How many animals of each kind did Moses take on the ark? If you’re like most people, you tend to answer two, even though you know it was Noah, not Moses, who took animals on the ark. People tend to have difficulty noticing when a term in a sentence or question is replaced with a semantically similar but incorrect term.

This isn’t really surprising on its face. What’s surprising is how robust the effect is. About 50 percent of people make the mistake even when asked to read the question aloud before answering it. The effect persists even when people are warned that a distortion might be present, and most people express confidence in their answer even when given unlimited time to think about it. Further examples:

• What country was Margaret Thatcher president of?
• What kind of tree did Lincoln chop down?
• By flying a kite, what did Edison discover?
• What did Goldilocks eat at the Three Little Pigs’ house?
• Who found the glass slipper left at the ball by Snow White?
• What is the name of the Mexican dip made with mashed-up artichokes?
• In the biblical story, what was Joshua swallowed by?

One possible explanation is “partial matching” — the distorted question so closely resembles one that we recognize that we take the risk of jumping to the answer. “Everyday cognitive processing must be based on simple heuristics such as matching sets of features rather than exact matches, as very few tasks require exact matches,” suggest researchers Heekyeong Park and Lynne M. Reder. “Partial matching is immutable because it is the most efficient way for memory to operate, given the nature of the environment in which we live.”

(Heekyeong Park and Lynne M. Reder, “Moses Illusion,” in Rüdiger F. Pohl, ed., Cognitive Illusions, 2004.)

Engaged to give a talk at a university, logician Raymond Smullyan arrived half an hour early and wrote the following sentence on the blackboard, “to give the audience something to mull over”:

You have no reason to believe this sentence.
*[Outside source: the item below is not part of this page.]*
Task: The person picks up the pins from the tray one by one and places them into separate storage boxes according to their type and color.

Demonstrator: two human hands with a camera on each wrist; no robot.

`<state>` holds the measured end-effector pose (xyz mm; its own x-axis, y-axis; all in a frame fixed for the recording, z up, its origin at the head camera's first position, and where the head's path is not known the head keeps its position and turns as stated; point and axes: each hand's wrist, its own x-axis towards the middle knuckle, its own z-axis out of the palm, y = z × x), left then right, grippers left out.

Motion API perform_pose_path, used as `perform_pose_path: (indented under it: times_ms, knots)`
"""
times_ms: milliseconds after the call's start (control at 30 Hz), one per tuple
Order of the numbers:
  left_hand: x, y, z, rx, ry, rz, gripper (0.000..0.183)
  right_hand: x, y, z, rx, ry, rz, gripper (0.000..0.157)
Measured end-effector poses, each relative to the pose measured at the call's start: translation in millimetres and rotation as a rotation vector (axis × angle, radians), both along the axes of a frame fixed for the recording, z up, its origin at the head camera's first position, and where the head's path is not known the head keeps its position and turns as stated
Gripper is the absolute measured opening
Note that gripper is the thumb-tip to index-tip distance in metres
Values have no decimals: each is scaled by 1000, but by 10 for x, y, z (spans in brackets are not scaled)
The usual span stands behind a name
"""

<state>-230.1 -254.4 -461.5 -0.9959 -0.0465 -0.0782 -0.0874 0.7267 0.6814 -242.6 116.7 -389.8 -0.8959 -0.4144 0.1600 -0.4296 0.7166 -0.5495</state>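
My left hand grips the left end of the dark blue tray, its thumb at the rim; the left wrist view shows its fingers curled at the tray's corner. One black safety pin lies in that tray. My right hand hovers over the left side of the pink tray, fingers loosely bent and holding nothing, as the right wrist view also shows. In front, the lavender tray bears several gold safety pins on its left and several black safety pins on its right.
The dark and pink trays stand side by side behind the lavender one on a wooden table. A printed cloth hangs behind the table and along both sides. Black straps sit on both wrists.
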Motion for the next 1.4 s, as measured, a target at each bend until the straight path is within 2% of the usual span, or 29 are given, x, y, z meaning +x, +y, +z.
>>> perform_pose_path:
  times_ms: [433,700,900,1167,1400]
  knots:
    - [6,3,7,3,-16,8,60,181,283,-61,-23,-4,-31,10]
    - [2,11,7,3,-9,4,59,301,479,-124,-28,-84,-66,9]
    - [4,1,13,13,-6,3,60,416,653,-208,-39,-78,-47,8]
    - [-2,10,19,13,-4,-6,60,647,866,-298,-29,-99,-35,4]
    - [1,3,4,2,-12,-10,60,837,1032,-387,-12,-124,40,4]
This, he reasoned, was a paradox. If you have no reason to believe the sentence, then what it states is really the case, which is certainly a good reason to believe it. But if you have a good reason to believe it, then it must be true … which means that you have no reason to believe it.

Half an hour later he came down the stairs to a packed audience. Spotting a bright-looking boy in the front row, he pointed to the sentence and asked him, “Do you believe that sentence?”

“Yes,” said the boy.

“What is your reason?”

“I don’t have any.”

Smullyan asked, “Then why do you believe it?”
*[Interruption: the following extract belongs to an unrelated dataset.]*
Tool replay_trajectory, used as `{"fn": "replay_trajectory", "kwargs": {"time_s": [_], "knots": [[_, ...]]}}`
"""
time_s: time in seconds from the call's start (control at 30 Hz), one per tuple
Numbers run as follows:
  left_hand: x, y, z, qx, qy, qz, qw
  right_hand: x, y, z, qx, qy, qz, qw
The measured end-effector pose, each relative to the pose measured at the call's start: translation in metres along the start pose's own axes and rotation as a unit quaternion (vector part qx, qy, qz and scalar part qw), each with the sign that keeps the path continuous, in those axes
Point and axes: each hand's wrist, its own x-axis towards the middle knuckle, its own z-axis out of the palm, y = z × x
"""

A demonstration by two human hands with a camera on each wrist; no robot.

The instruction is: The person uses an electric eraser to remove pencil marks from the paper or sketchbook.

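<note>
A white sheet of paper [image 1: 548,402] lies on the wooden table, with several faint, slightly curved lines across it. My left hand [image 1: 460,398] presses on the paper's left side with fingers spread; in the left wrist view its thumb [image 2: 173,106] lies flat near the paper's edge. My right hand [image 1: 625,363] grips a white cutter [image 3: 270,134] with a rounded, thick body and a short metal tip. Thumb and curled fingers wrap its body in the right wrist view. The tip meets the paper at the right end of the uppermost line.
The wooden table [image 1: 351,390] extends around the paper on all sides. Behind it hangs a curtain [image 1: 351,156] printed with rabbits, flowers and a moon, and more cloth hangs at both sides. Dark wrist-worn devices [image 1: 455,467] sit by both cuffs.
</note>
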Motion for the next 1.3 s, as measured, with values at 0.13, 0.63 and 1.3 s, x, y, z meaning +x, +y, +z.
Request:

The boy said, “Intuition.”

(Raymond Smullyan, “Self-Reference in All Its Glory!” conference “Self-Reference,” Copenhagen, Oct. 31-Nov. 2, 2002.)

The samurai crab, Heikea japonica, earns its nickname well: Its shell bears a startling resemblance to the face of an angry warrior. Some Japanese believe that these crabs are reincarnated samurai who, defeated at the Battle of Dan-no-ura, threw themselves into the sea, as described in the epic Tale of the Heike.

Biologist Julian Huxley put forward the idea that the “faces” were an example of artificial selection. He suggested that fishermen who caught crabs with particularly face-shaped carapaces, believing them to be reincarnated spirits, threw them back into the sea, permitting them to reproduce while their brothers were eaten.

But humans don’t eat these crabs, and in any case the “warrior” crabs exist even far from sites of human fishing. Really the crabs are an example of another, equally compelling phenomenon — pareidolia, our tendency to see significant patterns where none exist.